By 7pm, the Social Hall of the Thomas Jefferson Memorial Church had swelled with folks in sport coats and sharp dresses. They mingled shoulder to shoulder, some looking at the artwork that hung from each of the four walls, others trying to squeeze by each other, moving from one conversation to the next. The bright, white room was filled with the din of conversation as the silent auction benefiting the African-American Teaching Fellows (AATF) program rolled into its second hour.
Abigail Amoako, a young woman in a white dress who is finishing her fifth year at UVA, navigated the ever-changing channels of the crowd, a tray of finger food balanced in her right hand. One of the eight current fellows of the program, she worked the crowd, smiling and offering hors d’oeuvres to patrons studying the mixed media installations hanging from the walls.

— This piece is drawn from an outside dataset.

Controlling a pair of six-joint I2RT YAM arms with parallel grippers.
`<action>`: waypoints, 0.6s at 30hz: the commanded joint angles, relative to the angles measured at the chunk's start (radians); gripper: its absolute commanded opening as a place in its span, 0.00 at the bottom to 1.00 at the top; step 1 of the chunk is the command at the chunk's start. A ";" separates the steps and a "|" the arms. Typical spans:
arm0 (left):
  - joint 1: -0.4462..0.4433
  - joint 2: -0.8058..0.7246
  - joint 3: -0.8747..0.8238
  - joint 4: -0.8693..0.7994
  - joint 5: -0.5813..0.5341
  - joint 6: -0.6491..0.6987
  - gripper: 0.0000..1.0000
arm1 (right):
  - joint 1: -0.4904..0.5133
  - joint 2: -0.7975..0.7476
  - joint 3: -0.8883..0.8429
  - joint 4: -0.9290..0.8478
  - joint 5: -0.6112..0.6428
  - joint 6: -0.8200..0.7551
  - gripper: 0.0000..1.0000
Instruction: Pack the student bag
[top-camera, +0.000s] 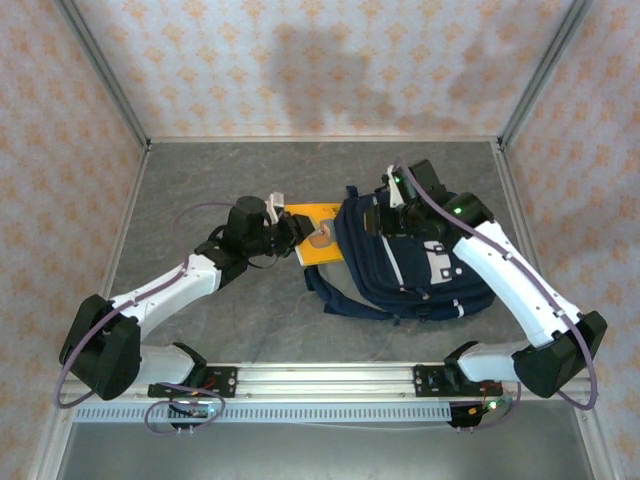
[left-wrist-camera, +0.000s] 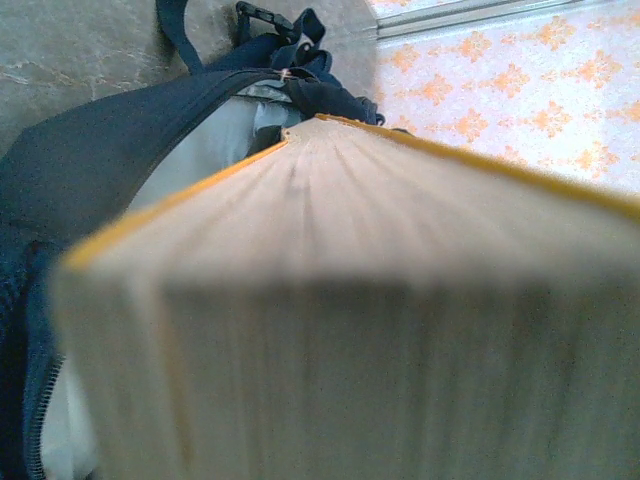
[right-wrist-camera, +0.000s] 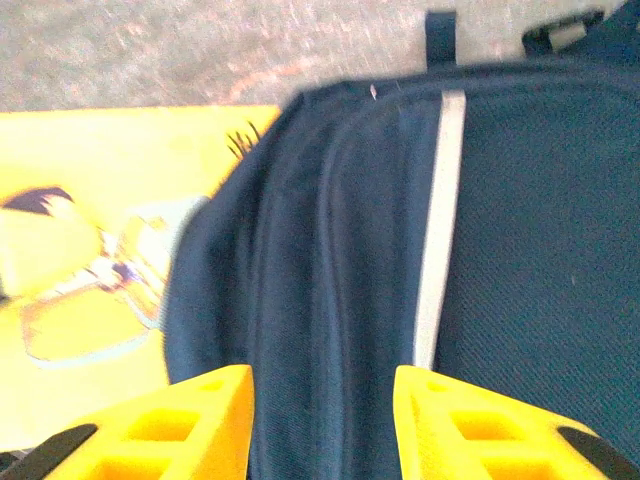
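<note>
The student bag lies on the table right of centre, navy with white stripes, its mouth facing left. A yellow book lies at that mouth, and my left gripper is shut on its left end. In the left wrist view the book's page edge runs toward the bag's gaping opening, where pale lining shows. My right gripper sits on the bag's top edge by the mouth. Its yellow fingers stand part closed with a ridge of navy fabric between them; the book cover is at their left.
Dark straps trail from the bag toward the near left. The grey table ends at patterned walls behind and on both sides. A rail with the arm bases runs along the near edge.
</note>
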 joint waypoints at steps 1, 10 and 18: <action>-0.001 -0.048 0.007 0.188 0.034 -0.031 0.00 | 0.041 0.059 0.081 -0.068 -0.007 0.038 0.41; -0.006 -0.061 0.006 0.181 0.028 -0.027 0.00 | 0.148 0.215 0.175 -0.116 0.070 0.075 0.51; -0.010 -0.059 0.000 0.190 0.021 -0.032 0.00 | 0.167 0.293 0.193 -0.129 0.094 0.090 0.54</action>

“What really got me thinking about teaching was the Boosters program [at UVA],” says Amoako, who student-teaches at Jackson-Via Elementary school. After volunteering at Walker Elementary as part of the Boosters program, Amoko says she felt a connection with the kids in the classroom. “You see it when they don’t understand something, but then they get it. They’re just so thankful.”
In Charlottesville schools, students of color make up almost half of the student population. According to the AATF website, only 15 percent of the teachers are African-American. The 3-year-old AATF program’s goal is to change that ratio, to bring in more African-American teachers to the Charlottesville and Albemarle school systems. It provides mentoring and financial support to fellows who commit to teach in one of the two systems. Enid Kreiger, AATF’s secretary, says that the application process is highly selective. “They have to capture us,” she says, smiling in the middle of the crowded room.
One of the fellows who captured the AATF board of directors is Deanna Mitchelson. A graduate of UVA, she is employed as a long-term substitute special education teacher at Charlottesville High School and is working toward a learning-disabled certification. “This is my second year in the program, and they’ve paid for my tuition, my books, anything else I needed just so they can promote the diversity in the school districts,” says Mitchelson, who played basketball at UVA. “I love the kids there. Once you see them walk across the stage in June, all of the rollercoaster rides you’ve gone through in terms of getting the assignments and academic work together is so worth it.”
Pam Moran, superintendent of Albemarle County schools, says that retaining younger teachers, particular African-American teachers, is challenging. “We find that when teachers come here from other places, particularly teachers of color, they get here and say, ‘Where do I find other people who look like me and have my interests?’” says Moran. “Oftentimes what they do is leave. We also know young teachers like to go back to the place where their families are to teach, regardless of color. So if we can find the kids here that want to teach, the likelihood is that they’re going to maintain their roots in Albemarle and Charlottesville.”